Christians in the Muslim world are living in fear of their lives, have had their churches bombed, are denied the right to build churches, and can be killed if they try to convert Muslims to their faith. But wait! In America, (where there are literally hundreds of mosques full of Muslims praying calmly and without fear, there has been bloodless, non-violent controversy about a proposed mosque in New York that some people feel is too close to ground zero. So the two situations are the same, correct?

Don’t worry, Ibn, you will get used to the logic of the PCers. I did.:rolleyes:

Read my OP again. I never said I had any answers to the problem. Yes, yes, I get the reference to a “final solution”. Cute way of using the “racist” card against anyone who criticizes Islam, even though Muslims are not a race.

Neither are Jews, so your complaining and acting martyr is more ironic - especially as you so resemble the reference.

Actual poll available here and more details here.

Among the findings that are interesting is that most in Egypt see no struggle between the fundamentalists and the modernizers. Also overall they are split evenly favorably and unfavorably on Hamas with a bit of a generational divide - the older and less educated more in favor and the younger and more educated more unfavorable. And both Jordan and Pakistani Muslims are up there with support for severe punishments, including death for aposty.

I can’t pretend I understand the dynamics in Egypt all that well but it does seem that a balance of power exists of sorts sort of like the branches of government in the US but not. There is the government putatively in power that runs the day to day show. There is the military, generally secular, who exert little to no control over the function of regular affairs but whose assent is needed for the government to have power. And there are the people whose approval of the military gives it its authority rather than the threat of force.

The military does not really care if the government is democratically elected or autocratic, fair or corrupt, but they need to respond in a way that preserves their place of respect from the people at large while serving their role as the force of stability. It seems like they have veto power over the government that they exercise rarely are prefer to do by declaring a broad area that would be acceptable and helping facilitate a solution within that range. An Islamist state, democratically elected or not, would not be inside that broad area. An Islamic influenced state, like current Turkey, would be though. Mubarak staying past September is also not, given how the people feel and if the people keep it up, staying even another few weeks may not be. They would be fine with enough compromises that the people settle down however.

I think it’s high time the US stopped using the term “Democracy” and use “Human Rights” instead. Many in America and Europe assume that those seeking democracy are naturally seeking human rights and justice for all which is not the case.

I’m sure there are no large groups of Coptic Christians protesting against Mubarak as they are very fearful as the last relatively undisturbed major Arab Christian population in the Middle East. Women would ultimately lose whatever freedom they have if the Muslim Brotherhood had it’s way

Technically speaking the current regime has been very good at enforcing secularism and bans any political groups to organize with religion as their platform.

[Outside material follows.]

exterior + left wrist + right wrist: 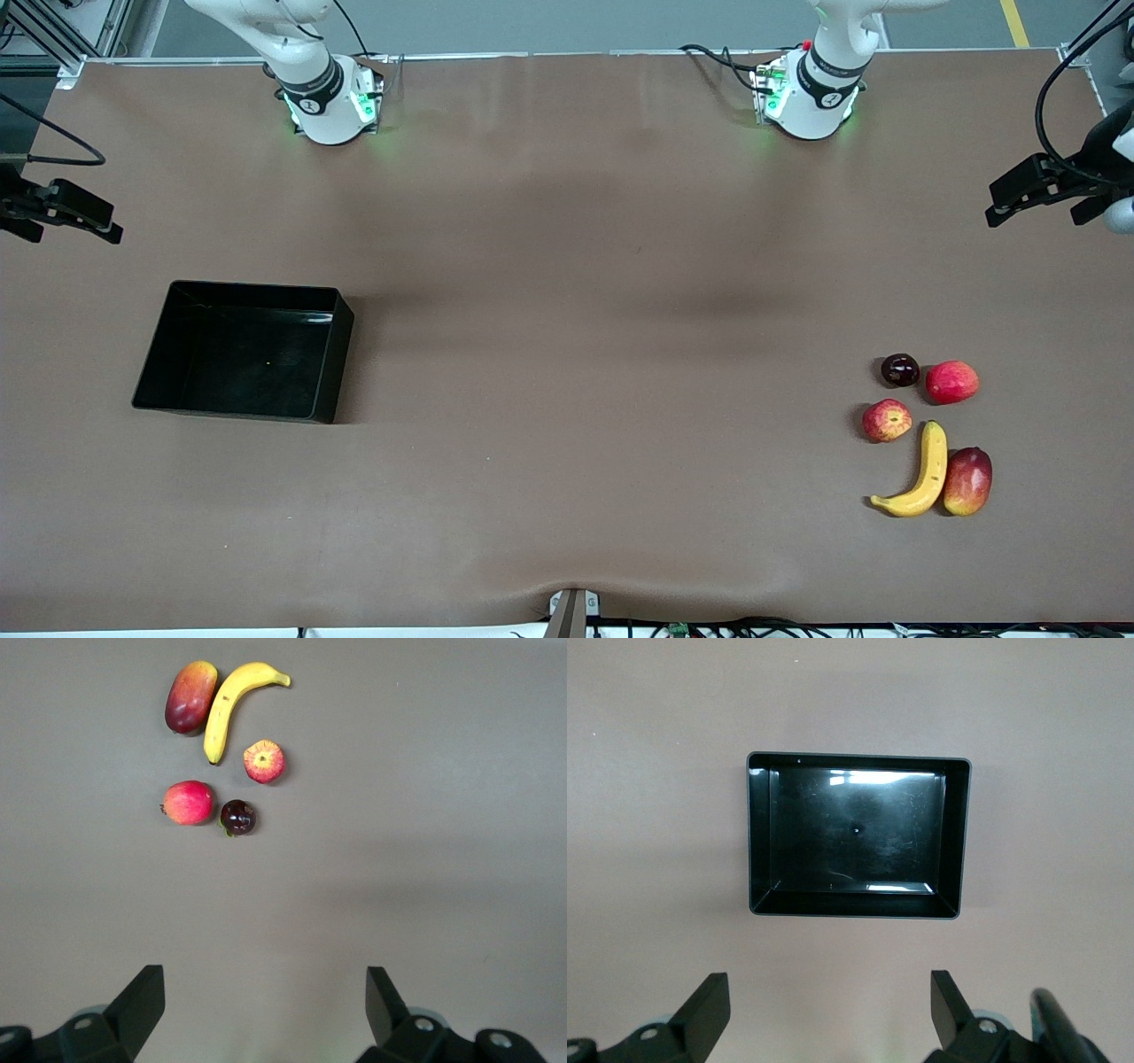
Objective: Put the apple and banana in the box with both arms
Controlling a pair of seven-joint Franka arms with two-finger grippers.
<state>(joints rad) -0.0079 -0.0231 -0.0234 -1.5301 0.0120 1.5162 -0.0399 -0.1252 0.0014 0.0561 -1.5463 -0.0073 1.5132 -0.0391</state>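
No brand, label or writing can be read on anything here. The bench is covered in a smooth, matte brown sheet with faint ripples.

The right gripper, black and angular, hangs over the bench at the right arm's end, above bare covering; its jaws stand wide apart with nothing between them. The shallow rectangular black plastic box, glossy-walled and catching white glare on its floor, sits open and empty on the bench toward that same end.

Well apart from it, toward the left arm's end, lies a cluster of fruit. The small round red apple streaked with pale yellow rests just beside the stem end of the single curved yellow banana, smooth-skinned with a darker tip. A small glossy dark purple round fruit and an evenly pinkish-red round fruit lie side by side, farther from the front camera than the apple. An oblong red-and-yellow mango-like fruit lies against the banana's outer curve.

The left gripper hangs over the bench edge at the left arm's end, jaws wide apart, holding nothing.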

Here is a link to the original, in full:

Pew Muslim Poll Results released 12/2/10

FWIW,

You are wrong, there is much Coptic involvement, I wish people who do not know things would stop the speculating

No technically speaking the Pharouh he hs been good at selling this story to the West but in fact they play up tensions as part of their Divide and Conquer methods, and pander to the salafists when they see advantage.

Ben Ali he was a true secularist, like Bourguiba but this Mubarak was a seller of lies to the Americans and the English.